- **ACTION ITEM**
Read the lines below. Copy out any that hold the string "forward".

- **PROVIDED MATERIAL**
● ● ● ●

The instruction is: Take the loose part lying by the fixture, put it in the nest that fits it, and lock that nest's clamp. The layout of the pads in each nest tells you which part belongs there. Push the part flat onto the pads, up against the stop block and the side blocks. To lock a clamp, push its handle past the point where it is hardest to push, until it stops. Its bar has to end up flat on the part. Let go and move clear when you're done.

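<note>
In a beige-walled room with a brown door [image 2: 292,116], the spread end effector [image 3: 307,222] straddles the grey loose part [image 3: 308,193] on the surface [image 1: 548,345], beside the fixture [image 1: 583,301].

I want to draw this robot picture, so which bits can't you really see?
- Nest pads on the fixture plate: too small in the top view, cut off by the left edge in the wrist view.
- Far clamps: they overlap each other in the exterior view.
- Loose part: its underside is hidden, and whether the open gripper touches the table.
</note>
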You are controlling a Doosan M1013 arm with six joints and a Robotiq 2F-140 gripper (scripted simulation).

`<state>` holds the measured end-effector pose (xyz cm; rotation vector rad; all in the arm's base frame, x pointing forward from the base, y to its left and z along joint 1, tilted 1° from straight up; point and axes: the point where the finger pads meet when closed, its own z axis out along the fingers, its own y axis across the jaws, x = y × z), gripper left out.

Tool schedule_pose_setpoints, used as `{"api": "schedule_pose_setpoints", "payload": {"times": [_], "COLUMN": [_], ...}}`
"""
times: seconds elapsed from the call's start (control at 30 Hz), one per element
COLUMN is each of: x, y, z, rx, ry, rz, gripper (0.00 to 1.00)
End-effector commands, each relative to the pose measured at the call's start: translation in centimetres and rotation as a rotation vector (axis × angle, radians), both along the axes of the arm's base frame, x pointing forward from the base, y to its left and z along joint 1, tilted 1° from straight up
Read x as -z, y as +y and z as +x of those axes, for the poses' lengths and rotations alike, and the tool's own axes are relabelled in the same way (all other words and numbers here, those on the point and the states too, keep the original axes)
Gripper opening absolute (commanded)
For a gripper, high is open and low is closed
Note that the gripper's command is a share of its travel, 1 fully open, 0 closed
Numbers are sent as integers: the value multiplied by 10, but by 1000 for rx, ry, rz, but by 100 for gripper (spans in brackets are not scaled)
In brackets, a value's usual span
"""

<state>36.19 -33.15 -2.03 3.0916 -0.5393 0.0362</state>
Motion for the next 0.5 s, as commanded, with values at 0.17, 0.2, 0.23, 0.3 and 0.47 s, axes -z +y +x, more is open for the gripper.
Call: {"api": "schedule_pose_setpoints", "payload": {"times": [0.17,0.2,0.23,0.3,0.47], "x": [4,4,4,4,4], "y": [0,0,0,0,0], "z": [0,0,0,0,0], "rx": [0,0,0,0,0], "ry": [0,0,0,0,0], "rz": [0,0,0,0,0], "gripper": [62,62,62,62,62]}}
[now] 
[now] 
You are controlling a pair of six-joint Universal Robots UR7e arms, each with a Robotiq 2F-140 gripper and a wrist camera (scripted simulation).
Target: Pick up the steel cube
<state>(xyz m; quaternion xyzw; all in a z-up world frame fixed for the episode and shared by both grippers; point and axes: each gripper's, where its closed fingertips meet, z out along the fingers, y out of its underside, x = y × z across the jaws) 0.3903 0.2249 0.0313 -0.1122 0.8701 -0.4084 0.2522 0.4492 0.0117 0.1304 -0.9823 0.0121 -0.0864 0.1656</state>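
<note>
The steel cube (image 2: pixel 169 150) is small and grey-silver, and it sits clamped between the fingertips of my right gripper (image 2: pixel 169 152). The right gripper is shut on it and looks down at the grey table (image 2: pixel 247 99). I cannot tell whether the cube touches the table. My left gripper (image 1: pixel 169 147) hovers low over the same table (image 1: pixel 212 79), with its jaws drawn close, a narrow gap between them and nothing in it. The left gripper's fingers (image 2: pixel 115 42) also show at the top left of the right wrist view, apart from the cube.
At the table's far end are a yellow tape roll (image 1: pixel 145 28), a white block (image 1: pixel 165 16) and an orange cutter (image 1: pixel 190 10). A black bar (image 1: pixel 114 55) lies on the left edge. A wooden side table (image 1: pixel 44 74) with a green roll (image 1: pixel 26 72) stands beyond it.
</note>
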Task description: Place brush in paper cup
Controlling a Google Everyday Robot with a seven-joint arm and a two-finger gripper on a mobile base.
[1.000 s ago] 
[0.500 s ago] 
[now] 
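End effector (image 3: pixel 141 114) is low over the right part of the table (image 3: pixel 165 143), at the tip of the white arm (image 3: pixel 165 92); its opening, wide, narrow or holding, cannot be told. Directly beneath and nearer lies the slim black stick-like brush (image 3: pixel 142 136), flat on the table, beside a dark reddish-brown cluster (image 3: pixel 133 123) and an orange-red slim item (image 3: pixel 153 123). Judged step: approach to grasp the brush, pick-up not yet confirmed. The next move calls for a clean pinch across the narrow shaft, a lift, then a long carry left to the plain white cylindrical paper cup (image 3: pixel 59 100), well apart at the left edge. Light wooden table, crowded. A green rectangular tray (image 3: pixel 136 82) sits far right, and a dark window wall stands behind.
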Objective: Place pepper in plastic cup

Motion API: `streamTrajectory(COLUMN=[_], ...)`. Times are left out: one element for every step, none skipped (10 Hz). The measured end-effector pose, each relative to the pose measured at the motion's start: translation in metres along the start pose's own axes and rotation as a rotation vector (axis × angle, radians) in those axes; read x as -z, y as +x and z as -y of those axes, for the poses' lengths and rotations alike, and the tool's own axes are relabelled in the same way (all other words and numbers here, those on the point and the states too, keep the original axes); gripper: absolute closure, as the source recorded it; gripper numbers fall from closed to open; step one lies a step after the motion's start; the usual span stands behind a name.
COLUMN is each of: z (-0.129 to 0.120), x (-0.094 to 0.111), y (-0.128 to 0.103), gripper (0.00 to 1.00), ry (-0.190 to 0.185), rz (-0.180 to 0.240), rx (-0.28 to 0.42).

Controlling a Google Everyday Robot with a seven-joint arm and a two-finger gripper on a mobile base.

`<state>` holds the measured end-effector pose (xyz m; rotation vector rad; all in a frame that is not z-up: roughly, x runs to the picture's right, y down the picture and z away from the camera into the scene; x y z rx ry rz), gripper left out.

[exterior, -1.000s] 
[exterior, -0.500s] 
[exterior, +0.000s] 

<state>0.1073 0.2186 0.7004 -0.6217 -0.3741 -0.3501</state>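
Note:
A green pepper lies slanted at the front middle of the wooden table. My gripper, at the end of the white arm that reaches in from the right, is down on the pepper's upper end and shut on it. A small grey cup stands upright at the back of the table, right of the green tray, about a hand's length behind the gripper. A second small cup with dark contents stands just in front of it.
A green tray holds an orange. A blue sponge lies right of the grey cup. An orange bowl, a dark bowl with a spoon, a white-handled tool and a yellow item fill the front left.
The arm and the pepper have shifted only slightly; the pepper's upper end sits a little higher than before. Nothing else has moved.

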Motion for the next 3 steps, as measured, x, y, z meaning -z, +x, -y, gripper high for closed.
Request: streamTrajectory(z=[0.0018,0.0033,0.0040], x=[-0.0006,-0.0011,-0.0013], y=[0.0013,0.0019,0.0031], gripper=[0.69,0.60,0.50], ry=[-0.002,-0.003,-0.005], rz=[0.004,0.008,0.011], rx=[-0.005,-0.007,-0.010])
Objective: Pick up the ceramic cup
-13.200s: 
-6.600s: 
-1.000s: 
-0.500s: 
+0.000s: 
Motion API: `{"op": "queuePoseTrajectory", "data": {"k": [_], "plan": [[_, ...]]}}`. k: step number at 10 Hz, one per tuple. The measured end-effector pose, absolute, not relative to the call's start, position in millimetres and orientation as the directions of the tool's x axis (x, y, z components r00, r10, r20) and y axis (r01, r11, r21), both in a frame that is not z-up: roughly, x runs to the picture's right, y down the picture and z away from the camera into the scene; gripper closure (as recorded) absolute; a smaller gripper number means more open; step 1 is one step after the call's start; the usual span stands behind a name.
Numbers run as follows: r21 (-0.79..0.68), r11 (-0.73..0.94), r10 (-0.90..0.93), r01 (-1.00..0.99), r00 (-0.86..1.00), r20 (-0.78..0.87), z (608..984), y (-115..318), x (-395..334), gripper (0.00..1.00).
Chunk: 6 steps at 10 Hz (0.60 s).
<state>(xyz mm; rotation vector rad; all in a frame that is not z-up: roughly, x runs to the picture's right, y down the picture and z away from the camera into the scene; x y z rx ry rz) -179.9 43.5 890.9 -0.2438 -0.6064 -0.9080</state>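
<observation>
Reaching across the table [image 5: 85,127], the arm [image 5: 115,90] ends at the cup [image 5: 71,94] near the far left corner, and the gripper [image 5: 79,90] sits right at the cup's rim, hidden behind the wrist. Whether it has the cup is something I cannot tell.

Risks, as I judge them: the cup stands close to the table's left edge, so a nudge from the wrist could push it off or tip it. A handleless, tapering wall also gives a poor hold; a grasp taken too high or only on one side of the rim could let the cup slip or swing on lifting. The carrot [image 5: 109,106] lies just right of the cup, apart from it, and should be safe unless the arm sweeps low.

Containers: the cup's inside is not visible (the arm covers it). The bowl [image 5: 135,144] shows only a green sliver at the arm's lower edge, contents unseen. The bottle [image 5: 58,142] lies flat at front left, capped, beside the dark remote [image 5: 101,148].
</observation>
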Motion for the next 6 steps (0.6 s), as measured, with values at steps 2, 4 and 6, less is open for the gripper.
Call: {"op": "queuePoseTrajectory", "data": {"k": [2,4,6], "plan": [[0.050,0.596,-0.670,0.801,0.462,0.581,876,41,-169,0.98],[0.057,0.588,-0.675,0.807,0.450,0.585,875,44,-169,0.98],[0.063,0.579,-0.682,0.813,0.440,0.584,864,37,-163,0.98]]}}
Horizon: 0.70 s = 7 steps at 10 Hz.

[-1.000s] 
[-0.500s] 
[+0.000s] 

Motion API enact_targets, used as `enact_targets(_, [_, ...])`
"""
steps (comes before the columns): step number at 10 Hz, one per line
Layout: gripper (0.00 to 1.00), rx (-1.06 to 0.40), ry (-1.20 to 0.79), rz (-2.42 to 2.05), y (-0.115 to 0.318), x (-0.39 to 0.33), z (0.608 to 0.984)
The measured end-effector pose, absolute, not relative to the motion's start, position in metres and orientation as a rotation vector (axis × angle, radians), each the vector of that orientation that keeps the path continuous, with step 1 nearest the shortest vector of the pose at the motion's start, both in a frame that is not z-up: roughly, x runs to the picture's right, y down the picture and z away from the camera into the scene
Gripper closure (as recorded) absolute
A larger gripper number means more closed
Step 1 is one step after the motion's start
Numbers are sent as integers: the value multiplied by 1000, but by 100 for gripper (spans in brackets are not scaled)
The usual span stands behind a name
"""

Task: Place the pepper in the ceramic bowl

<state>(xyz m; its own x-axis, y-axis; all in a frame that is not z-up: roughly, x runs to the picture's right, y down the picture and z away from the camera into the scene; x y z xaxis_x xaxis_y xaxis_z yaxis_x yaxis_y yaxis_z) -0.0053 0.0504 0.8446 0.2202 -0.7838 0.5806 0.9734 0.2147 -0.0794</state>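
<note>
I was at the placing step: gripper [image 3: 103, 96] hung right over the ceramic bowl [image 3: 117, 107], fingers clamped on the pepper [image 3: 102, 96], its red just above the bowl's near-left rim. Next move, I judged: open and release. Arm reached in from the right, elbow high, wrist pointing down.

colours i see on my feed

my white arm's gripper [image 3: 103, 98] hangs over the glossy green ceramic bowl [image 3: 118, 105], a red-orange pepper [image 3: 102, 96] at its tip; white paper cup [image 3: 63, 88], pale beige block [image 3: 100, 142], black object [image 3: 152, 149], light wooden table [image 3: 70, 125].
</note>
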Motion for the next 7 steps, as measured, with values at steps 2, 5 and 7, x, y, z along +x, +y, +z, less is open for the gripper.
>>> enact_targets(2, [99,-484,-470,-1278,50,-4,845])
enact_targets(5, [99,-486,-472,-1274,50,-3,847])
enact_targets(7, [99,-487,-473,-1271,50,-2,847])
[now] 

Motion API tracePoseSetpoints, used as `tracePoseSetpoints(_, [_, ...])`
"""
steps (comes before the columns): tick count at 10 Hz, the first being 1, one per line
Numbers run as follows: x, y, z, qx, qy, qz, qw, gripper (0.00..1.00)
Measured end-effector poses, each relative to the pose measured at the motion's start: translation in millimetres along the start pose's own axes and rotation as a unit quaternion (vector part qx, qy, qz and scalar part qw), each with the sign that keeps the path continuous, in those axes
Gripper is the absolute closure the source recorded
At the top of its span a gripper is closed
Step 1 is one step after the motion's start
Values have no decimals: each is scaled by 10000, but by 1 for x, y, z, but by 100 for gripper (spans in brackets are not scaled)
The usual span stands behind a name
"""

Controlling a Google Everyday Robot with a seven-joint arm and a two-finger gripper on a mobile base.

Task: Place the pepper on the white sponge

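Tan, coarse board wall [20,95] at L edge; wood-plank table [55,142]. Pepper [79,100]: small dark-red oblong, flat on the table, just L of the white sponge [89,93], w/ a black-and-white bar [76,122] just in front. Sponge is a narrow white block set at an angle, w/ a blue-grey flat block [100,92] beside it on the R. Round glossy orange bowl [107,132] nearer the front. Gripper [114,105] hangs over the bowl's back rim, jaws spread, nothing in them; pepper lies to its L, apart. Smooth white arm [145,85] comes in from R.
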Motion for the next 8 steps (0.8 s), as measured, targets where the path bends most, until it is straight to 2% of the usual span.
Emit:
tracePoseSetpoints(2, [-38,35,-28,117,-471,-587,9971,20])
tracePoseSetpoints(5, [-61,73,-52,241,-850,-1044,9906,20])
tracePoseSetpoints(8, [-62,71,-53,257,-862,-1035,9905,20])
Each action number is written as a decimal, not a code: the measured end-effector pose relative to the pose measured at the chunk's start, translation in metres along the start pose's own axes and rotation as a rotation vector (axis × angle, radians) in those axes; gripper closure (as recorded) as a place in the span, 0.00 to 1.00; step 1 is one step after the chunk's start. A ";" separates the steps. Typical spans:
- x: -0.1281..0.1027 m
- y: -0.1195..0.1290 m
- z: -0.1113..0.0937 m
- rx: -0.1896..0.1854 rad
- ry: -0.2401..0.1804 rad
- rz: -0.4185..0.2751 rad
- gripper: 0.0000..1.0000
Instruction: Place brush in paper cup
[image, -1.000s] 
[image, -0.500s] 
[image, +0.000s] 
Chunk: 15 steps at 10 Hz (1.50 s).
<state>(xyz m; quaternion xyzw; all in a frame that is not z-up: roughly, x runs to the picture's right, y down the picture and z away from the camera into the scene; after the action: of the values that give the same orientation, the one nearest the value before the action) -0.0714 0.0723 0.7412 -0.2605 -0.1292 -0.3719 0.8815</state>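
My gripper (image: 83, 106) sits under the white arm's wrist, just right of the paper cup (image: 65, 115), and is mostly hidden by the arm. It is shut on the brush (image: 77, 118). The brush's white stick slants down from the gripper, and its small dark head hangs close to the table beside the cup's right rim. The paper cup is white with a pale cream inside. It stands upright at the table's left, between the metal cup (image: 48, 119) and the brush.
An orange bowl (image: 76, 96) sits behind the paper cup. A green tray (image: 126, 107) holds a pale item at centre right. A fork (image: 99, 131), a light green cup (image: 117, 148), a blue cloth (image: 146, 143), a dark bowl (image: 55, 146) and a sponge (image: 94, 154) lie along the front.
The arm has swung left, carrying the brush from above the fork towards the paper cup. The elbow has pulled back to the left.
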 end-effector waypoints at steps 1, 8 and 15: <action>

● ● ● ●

- **REPLY TO THE EXERCISE**
`<state>` holds the measured end-effector pose (xyz cm; rotation vector rad; all in the arm's base frame, x pointing forward from the base, y to its left and z along joint 1, tilted 1° from straight up; point and axes: the point where the finger pads meet when closed, its own z axis out along the fingers, its own y axis across the jaws, x = y × z), gripper left out.
End-effector commands, each relative to the pose measured at the call's start: translation in centimetres and rotation as a rotation vector (axis × angle, radians), both along the axes of the arm's base frame, x pointing forward from the base, y to its left and z along joint 1, tilted 1° from straight up

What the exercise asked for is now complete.